His Grumpiness returned with the medkit. I pulled my turtleneck up, trying not to wince, and turned my back to him.
Silence.
“It’s not that bad.”
His hands brushed my skin, warm and careful. The cold saline solution washed over the cut and I shivered.
“What about this?” Curran’s fingers touched the aching spot on my left side.
“That’s from the ghouls the other night. I’ll chant over it once you’re done cleaning. It will heal itself.”
Cold wind touched my wet back, making my teeth dance. Thanks, weather. Screw you, too.
“The rationale is, since we killed it once, we could probably kill it again. This is a residential neighborhood. We are going to do the right thing and watch over it.”
“This is a dumb law,” Curran said. “It’s easier to just not get involved.”
I grinned. “Aha! Now you are catching on. Welcome to human society, Your Majesty.”
“Kate. Chant.”
Ten minutes later he decided the wound had closed enough to put a bandage over it. I pulled my turtleneck over my back. Unfortunately while it was rolled up, it had time to cool and now it felt like ice on my skin. Being covered in ichor didn’t help. Curran sat next to me.
“Shoulder,” I told him. He took his shirt off, displaying the world’s best chest to the wind. I clamped the first insect hair sticking out of him with my pliers. It was about the size of a thin metal skewer. “Ready?”
“Do it.”
I ripped the hair out. It was ten inches long.
He made a short gritty noise. It had to have hurt like hell. I wiped the blood off his shoulder with gauze. “Four more.”

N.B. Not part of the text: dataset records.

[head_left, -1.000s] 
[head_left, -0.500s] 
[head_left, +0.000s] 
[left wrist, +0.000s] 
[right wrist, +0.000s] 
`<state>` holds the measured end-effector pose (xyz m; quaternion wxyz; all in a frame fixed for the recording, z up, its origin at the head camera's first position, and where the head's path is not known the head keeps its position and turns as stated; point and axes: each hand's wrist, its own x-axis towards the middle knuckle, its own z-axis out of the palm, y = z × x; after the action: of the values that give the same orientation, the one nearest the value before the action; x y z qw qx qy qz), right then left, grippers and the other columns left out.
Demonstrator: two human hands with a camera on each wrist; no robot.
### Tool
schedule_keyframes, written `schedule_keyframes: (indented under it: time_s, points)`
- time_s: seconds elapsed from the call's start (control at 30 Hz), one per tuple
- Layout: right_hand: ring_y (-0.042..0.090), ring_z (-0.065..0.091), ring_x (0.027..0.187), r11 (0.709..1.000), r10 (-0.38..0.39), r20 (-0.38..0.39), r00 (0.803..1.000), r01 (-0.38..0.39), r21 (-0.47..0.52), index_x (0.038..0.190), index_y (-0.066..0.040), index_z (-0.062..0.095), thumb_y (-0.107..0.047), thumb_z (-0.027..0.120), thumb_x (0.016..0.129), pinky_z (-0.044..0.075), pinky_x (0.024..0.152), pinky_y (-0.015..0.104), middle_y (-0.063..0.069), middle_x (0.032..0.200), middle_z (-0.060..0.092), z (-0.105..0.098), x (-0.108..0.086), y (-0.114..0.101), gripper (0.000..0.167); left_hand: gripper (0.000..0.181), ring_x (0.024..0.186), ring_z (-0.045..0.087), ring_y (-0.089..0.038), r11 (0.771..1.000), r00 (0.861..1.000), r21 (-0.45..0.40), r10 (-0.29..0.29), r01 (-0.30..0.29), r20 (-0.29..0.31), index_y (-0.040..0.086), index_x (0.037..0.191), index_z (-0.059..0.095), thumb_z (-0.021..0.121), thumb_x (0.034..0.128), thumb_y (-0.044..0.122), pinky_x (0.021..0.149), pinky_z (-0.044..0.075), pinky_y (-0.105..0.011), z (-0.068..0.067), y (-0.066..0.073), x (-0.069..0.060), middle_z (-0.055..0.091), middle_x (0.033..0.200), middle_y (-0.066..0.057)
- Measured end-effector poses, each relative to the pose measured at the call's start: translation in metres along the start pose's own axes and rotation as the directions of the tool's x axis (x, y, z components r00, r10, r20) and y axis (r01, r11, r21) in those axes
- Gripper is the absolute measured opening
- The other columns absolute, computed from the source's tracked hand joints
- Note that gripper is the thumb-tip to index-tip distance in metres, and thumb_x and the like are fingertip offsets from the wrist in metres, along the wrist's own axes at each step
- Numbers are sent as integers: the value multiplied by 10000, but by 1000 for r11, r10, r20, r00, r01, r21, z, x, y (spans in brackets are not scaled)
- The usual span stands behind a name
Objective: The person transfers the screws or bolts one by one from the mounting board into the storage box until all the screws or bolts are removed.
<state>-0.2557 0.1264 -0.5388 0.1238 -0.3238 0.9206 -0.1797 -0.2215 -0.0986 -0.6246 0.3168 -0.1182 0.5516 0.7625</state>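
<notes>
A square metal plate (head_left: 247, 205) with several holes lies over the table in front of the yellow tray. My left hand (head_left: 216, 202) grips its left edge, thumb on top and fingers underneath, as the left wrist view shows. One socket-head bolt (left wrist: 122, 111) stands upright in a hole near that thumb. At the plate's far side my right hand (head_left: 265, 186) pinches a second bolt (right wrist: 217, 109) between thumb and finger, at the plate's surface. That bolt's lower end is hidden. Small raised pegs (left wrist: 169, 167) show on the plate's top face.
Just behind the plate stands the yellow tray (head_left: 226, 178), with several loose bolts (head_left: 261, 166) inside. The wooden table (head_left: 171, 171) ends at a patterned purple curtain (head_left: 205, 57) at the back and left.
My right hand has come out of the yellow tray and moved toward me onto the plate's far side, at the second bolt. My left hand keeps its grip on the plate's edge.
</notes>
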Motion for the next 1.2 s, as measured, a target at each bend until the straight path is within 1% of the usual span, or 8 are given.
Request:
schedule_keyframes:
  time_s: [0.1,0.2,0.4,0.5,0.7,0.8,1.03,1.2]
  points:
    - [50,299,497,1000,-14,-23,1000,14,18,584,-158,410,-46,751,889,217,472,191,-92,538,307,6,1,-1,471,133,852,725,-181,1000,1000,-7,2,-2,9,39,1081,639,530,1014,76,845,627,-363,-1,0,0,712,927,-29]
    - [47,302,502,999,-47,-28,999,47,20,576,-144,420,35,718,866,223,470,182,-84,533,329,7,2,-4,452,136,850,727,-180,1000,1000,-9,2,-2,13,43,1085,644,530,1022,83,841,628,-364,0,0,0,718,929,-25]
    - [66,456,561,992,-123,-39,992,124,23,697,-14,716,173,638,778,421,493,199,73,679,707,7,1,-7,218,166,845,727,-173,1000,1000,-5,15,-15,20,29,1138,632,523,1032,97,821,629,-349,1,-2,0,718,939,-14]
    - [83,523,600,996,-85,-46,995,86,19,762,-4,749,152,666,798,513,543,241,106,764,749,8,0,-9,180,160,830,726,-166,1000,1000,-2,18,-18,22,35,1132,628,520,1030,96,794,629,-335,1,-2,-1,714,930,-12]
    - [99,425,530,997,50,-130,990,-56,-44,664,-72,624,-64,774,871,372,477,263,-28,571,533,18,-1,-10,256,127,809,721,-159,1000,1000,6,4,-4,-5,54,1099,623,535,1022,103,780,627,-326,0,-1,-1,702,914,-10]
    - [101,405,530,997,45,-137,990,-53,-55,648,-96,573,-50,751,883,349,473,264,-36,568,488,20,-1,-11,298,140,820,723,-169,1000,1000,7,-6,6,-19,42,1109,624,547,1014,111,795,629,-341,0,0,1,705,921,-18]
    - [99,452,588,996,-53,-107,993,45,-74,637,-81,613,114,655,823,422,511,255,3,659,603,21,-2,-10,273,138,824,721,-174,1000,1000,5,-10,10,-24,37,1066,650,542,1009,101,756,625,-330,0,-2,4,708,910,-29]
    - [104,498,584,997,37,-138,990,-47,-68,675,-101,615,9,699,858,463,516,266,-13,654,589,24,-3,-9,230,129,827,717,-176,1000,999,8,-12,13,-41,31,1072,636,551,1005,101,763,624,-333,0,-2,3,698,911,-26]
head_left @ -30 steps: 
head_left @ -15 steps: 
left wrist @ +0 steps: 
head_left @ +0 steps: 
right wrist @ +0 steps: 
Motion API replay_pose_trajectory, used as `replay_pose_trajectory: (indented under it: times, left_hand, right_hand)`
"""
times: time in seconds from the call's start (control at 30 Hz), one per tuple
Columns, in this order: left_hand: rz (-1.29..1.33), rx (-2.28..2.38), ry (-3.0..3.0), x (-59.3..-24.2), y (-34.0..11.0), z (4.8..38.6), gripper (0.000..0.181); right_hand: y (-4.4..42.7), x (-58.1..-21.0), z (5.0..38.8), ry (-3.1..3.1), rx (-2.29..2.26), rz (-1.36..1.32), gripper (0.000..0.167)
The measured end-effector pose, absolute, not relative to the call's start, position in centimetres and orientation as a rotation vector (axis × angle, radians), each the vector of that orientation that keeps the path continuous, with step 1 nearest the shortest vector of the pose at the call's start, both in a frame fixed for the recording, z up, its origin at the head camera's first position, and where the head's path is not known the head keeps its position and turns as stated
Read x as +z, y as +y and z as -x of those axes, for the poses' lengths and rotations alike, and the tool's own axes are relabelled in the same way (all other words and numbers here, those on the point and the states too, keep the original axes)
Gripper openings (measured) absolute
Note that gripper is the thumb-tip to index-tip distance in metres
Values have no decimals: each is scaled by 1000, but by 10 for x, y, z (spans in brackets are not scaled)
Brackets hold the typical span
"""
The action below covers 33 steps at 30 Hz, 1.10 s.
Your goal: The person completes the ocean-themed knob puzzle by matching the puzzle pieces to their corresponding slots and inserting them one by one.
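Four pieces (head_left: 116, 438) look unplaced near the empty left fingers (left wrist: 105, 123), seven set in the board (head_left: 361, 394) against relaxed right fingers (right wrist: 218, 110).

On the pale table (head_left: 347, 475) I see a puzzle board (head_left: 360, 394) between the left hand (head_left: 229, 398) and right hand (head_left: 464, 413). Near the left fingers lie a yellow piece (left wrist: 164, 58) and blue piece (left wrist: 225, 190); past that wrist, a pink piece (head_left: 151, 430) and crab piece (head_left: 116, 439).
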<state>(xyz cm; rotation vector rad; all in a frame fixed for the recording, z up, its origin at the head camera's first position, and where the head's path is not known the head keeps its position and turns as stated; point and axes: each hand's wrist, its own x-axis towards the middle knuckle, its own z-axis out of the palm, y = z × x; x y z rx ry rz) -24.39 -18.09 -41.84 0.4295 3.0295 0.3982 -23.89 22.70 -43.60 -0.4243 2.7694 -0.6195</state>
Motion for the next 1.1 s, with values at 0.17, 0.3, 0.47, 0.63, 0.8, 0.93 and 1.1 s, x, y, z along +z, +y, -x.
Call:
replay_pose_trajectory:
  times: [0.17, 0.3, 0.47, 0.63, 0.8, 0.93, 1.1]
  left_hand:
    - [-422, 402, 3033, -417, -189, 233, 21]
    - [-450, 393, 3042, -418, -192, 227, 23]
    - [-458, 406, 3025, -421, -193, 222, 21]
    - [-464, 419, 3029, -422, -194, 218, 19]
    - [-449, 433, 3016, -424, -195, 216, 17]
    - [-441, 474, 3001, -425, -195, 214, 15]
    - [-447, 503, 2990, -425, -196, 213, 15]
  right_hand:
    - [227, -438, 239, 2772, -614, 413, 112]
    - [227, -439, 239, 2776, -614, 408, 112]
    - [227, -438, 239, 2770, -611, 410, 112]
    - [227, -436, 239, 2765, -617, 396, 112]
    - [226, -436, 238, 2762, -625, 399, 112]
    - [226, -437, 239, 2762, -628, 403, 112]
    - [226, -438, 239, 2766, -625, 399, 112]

“No time like the present.”
I managed all four in under a minute. The less he hurt, the better. Curran put his shirt back on and pulled me close. His eyes were dark. Whatever he was thinking wasn’t good.
“You okay?” I asked.
“Yeah.”
I had a feeling he was thinking that if he were still the Beast Lord, by now he would’ve had a team of shapeshifters standing guard over the corpse while he drove me to the Keep, where Doolittle would put me back on my feet.
“Being a human isn’t that bad, is it?” I asked.
“You remember the Savells? The house across the street from us?”
Heather Savell was a thorn in my side. The area didn’t have a homeowners’ association, but Heather very much wanted to have one. In her head, she pretended the HOA was real and she was its president. She took those imaginary powers and responsibilities very seriously. “Sure.”
“They sprinkled cayenne pepper around the border of their lawn.”